O Juízo no Amor

XXXIII Domingo do Tempo Comum

Estamos chegando ao final do Ano Litúrgico, nos preparando para celebrarmos Cristo Rei. A Liturgia, nestas últimas semanas, coloca diante de nós a segunda vinda do Senhor. A grande exortação do Evangelho (Lc 21,5-19) é a viver com perseverança em tempos difíceis, em tempos de provação. A perseverança é uma virtude que vai sendo forjada na fidelidade a cada dia. A perseverança vai nos amadurecendo, nos dando profundidade espiritual. O Evangelho termina nos exortando a permanecermos firmes: “É permanecendo firmes que ireis ganhar a vida”. A perseverança não é vazia, ela vai nos conduzindo para o encontro com o Senhor que virá para julgar. E o julgamento é um encontro de verdade com Deus-amor e conosco mesmos diante da sua misericórdia infinita. O texto da Bula do ano Jubilar, “Spes non confundit”, faz uma bela catequese sobre o juízo. Eis o texto: “Outra realidade ligada à vida eterna é o juízo de Deus, quer no termo da nossa existência quer no fim dos tempos. Muitas vezes a arte tentou representá-lo — pensemos na obra-prima de Michelangelo, na Capela Sistina —, atendo-se à concepção teológica da época e transmitindo um sentimento de temor a quem o observa. Se é justo preparar-se com viva consciência e seriedade para o momento que recapitula a existência, ao mesmo tempo é necessário fazê-lo sempre na dimensão da esperança, virtude teologal que sustenta a vida e nos permite não cair no medo. O juízo de Deus, que é amor (cf. 1Jo 4,8.16), só poderá basear-se no amor, especialmente naquele que tivermos, ou não, praticado para com os mais necessitados, nos quais Cristo, o próprio Juiz, está presente (cf. Mt 25,31-46). Trata-se, portanto, dum juízo diferente do juízo dos homens e dos tribunais terrenos; deve ser entendido como uma relação de verdade com Deus-amor e consigo mesmo dentro do mistério insondável da misericórdia divina. A Sagrada Escritura afirma a esse respeito: ‘Tu ensinaste o teu povo que o justo deve ser amigo dos homens, e deste a teus filhos uma boa esperança, porque, após o pecado, dás a conversão (…), para que, ao sermos julgados, esperemos misericórdia” (Sab 12,19.22). Como escreveu Bento XVI, ‘no momento do Juízo, experimentamos e acolhemos este prevalecer do seu amor sobre todo o mal no mundo e em nós. A dor do amor torna-se a nossa salvação e a nossa alegria’.

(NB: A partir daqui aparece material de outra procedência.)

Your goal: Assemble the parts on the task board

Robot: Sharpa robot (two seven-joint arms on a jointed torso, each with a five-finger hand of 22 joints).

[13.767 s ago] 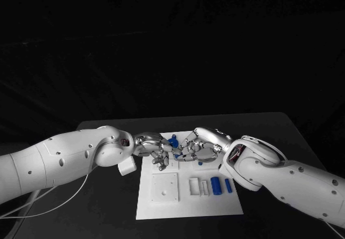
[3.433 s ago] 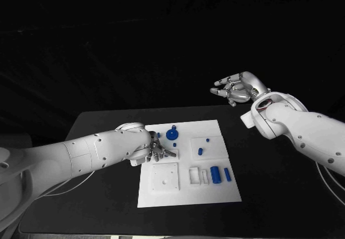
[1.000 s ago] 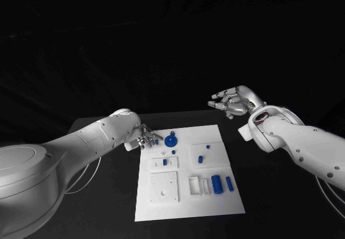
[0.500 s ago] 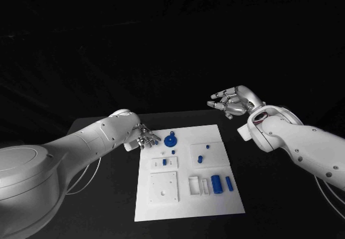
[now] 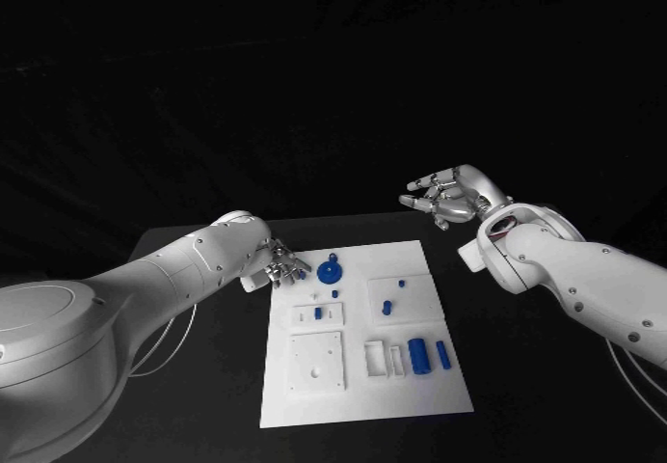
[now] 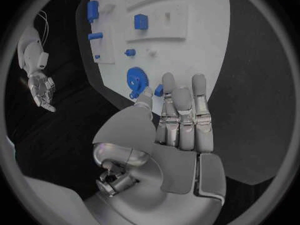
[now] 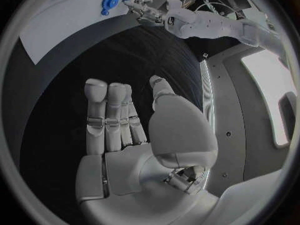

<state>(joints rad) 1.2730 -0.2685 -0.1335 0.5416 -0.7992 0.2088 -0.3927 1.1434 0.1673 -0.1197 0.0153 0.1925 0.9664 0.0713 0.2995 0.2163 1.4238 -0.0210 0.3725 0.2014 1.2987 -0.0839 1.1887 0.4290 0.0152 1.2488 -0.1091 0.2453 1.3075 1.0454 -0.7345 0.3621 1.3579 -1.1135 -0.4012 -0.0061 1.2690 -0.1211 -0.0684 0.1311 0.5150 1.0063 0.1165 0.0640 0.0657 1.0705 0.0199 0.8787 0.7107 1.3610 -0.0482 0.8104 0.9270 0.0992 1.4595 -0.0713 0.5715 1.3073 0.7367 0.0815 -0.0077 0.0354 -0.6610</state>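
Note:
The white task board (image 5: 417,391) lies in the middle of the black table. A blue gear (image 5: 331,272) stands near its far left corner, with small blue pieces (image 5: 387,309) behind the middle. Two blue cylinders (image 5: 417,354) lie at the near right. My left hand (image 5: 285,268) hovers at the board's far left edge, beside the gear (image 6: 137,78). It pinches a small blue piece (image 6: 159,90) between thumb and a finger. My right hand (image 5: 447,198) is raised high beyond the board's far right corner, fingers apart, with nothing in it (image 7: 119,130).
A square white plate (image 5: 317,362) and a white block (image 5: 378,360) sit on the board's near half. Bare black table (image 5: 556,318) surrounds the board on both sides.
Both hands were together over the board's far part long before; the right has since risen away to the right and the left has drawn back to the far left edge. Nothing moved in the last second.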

“Por conseguinte, o juízo diz respeito à salvação na qual esperamos e que Jesus nos obteve com a sua morte e ressurreição. Visa abrir ao encontro definitivo com Ele. E, como em tal contexto não se pode pensar que o mal cometido permaneça oculto, o mesmo mal precisa ser purificado, para nos permitir a passagem definitiva ao amor de Deus. Compreende-se, neste sentido, a necessidade de rezar por aqueles que concluíram o caminho terreno: uma solidariedade na intercessão orante que encontra a sua eficácia na comunhão dos santos, no vínculo comum que nos une em Cristo, primogênito da criação. Assim, a Indulgência Jubilar, em virtude da oração, destina-se de modo particular a todos aqueles que nos precederam, para que obtenham plena misericórdia”. (Papa Francisco, Spes non confundit, 22).